Content starts

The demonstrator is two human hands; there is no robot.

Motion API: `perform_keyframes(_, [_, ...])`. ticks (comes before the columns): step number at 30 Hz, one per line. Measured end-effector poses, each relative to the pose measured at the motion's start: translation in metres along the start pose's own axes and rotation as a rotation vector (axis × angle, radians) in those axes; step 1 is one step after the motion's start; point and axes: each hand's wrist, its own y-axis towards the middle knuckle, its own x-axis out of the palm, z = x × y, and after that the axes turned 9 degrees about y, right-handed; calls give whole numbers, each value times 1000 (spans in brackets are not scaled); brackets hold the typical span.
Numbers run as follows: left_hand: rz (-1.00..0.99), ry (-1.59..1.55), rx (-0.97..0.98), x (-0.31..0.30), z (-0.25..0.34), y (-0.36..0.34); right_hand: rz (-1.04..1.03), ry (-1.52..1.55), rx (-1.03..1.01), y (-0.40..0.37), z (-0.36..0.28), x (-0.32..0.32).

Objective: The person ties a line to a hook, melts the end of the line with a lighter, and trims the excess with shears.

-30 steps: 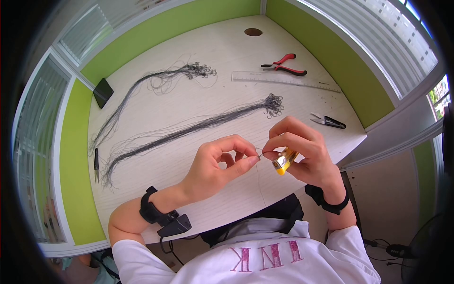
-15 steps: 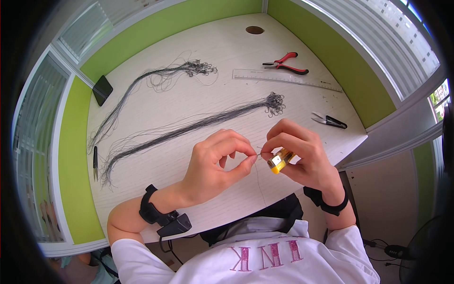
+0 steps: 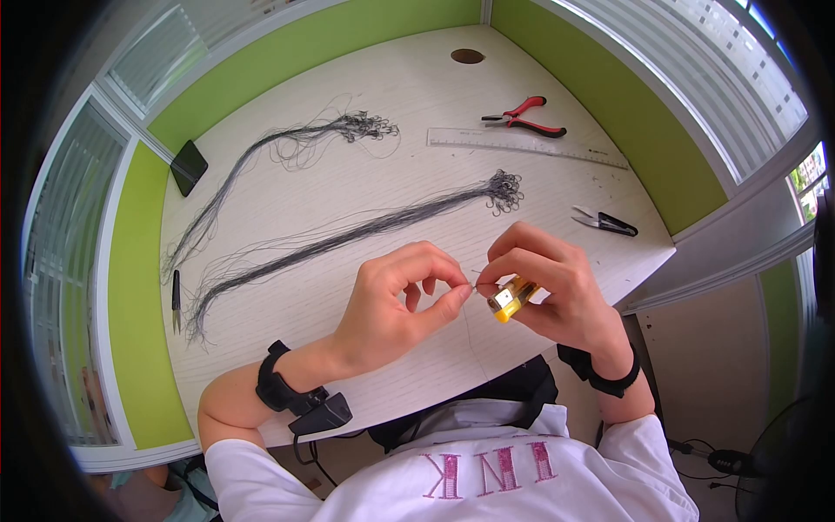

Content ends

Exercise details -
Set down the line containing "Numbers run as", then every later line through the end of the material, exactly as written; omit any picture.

Task output -
Numbers run as follows: left_hand: rz (-1.00..0.99), ry (-1.59..1.55), rx (-0.97..0.98), x (-0.31..0.30), z (-0.25..0.34), y (-0.36..0.34); right_hand: rz (-1.04..1.03), ry (-1.52..1.55), rx (-1.03..1.01), y (-0.40..0.37), z (-0.36..0.28), x (-0.32..0.32).

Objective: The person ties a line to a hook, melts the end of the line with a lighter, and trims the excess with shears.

-30 steps: 
-15 steps: 
+0 steps: 

Work on this exercise is now complete.